Editor's note: Michael Hung is a chef and writer living in San Francisco.
By Michael Hung , Special to CNN
(CNN) -- I've had three long-term relationships in my life, all with Asian-American women.
It was never a conscious decision to date solely within my race. In most ways, those relationships were serendipitous. I'd met intelligent, loving, beautiful girls who happened to look like me. But this idea of happy coincidence, in retrospect, was only partially true.
While I never sought to date within my race exclusively, it was, admittedly, easier.
Easier in that she automatically removed her shoes at the door. Easier in that I could slurp noodles and gnaw at chicken feet unabashed. And easier on my ego, because when I asked an Asian-American girl for her phone number, she would give it. I would not be dismissed, or snickered at, or overhear, "But he's Asian," from a friend on the wing.
I attributed the difficulties of dating outside my race to external factors, social forces I'd learned about in college classes. I was subject to the model minority myth: How sexy can a calculator toting conformist be? I was castrated by the Chinese Exclusion Acts, where my own government once declared it illegal for my ancestors to enter the country I call home.
Those laws, in existence until 1943, surely pervaded public consciousness, and as such affected my love life, didn't they?
Mainstream media portrayals of Asian males --Mr. Yunioshi in "Breakfast at Tiffany's," William Hung on "American Idol," Hiro Nakamura, the Japanese computer engineer turned supermutant on "Heroes" -- consistently cast me as a socially deficient, sexless jester.
Even the Korean pop music phenom, PSY, is known for his clownish giddy-up dance rather than his ability to croon to the ladies like Frank Sinatra.
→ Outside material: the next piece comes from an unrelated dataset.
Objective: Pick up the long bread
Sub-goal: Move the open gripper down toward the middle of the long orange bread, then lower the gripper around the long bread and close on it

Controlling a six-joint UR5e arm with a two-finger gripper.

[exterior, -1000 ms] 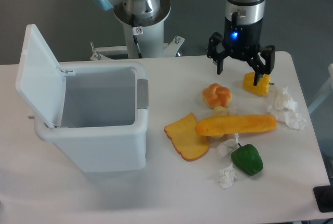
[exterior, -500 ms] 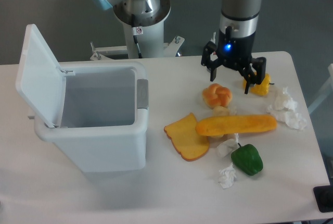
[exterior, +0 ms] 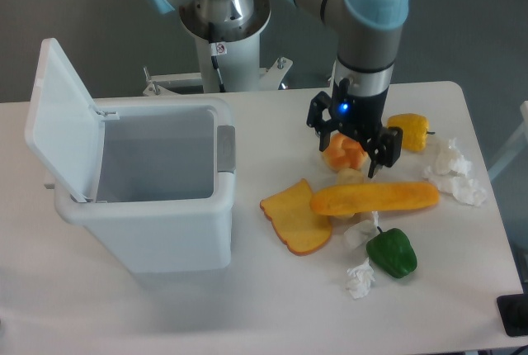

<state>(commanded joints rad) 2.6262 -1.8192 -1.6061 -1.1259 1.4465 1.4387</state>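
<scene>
The long bread [exterior: 375, 197] lies flat on the white table, an orange-yellow baguette stretching left to right with rounded ends. Its left end rests against a flat toast slice [exterior: 295, 219]. My gripper [exterior: 353, 151] hangs just above and behind the loaf, over a small round bun [exterior: 344, 153] that it partly hides. The fingers are spread open and hold nothing.
An open white bin [exterior: 148, 182] with its lid raised fills the left side. A yellow pepper [exterior: 410, 130] sits at the back right, a green pepper [exterior: 392, 253] in front of the loaf. Crumpled paper [exterior: 454, 175] lies at the right and near the green pepper.
The arm has swung left and forward, lowering the gripper from over the yellow pepper to above the bun, close to the loaf. Objects on the table have stayed put.
</scene>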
Under these influences, how can the American public see a young Asian-American man as an object of desire? How can a young Asian-American man see himself as a sexual creature?
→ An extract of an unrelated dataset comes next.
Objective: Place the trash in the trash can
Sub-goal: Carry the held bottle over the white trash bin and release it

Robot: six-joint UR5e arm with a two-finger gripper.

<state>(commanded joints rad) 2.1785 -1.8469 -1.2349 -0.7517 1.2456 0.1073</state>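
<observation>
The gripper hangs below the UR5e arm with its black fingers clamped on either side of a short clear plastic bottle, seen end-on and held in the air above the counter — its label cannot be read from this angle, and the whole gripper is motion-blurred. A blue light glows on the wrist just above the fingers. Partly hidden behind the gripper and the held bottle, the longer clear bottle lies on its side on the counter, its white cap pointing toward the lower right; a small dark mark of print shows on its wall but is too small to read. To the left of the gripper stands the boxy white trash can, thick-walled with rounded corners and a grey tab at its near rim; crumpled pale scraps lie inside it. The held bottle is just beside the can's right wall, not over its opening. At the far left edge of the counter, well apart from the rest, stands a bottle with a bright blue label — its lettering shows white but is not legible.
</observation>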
What did I see when I looked in a mirror? I saw more than my genetics, more than my socially accepted role.
I saw a boy who'd once dreamed of growing up to be a chef. I saw a child who'd loved to read and had ambitions to write stories of his own. I saw that, in my early adult life, worrying about things like identity, I'd forgotten that I'd once known who I was.
And so, I left a corporate career to pursue a life in cooking. While working as a full-time chef, I completed a master's program in creative writing. My weeks had no end. Nights had little sleep. My mind and heart hadn't the space for romance as I pursued my childhood aspirations.
The paradox has been that when I developed these other identities, my romantic life blossomed. I now date more women and women from all racial backgrounds. Perhaps it is my sure sense of direction, or status that comes with hard work and success, or confidence that arises from achieving goals that women find attractive.
All these traits derive from my strong sense of self-identity developed after many years of hustle, self-reflection and commitment.
I gained an identity that set me apart from the masses in general, but especially apart from the stereotype of the soft, slant-eyed eunuch in particular.
Cook, writer, thinker, instigator -- these are parts of me that I don't question.
I found another piece of myself one night, when I was 28 years old, seated beside a young woman on the polished hardwood floor of her apartment. I grasped in one hand a tangle of her sandy blond hair. My other hand rested upon her cream colored throat, my fingers gently pressed on her jugular so that I could feel her quickened pulse.
She looked at me, eyes wet and expectant, lips slightly parted. I drew my face close to hers. She strained toward me and whined when I pulled away. She grabbed the collar of my shirt, tried to pull me in, but I held fast and kept my lips just out of reach. The warmth of her breath washed over my face. Her body arched into mine. "Stop teasing, sexy man," she said. "You're a lover, aren't you?"
Yes. That, too.
In that moment, I knew I would never question it again.
The opinions expressed in this commentary are solely those of Michael Hung.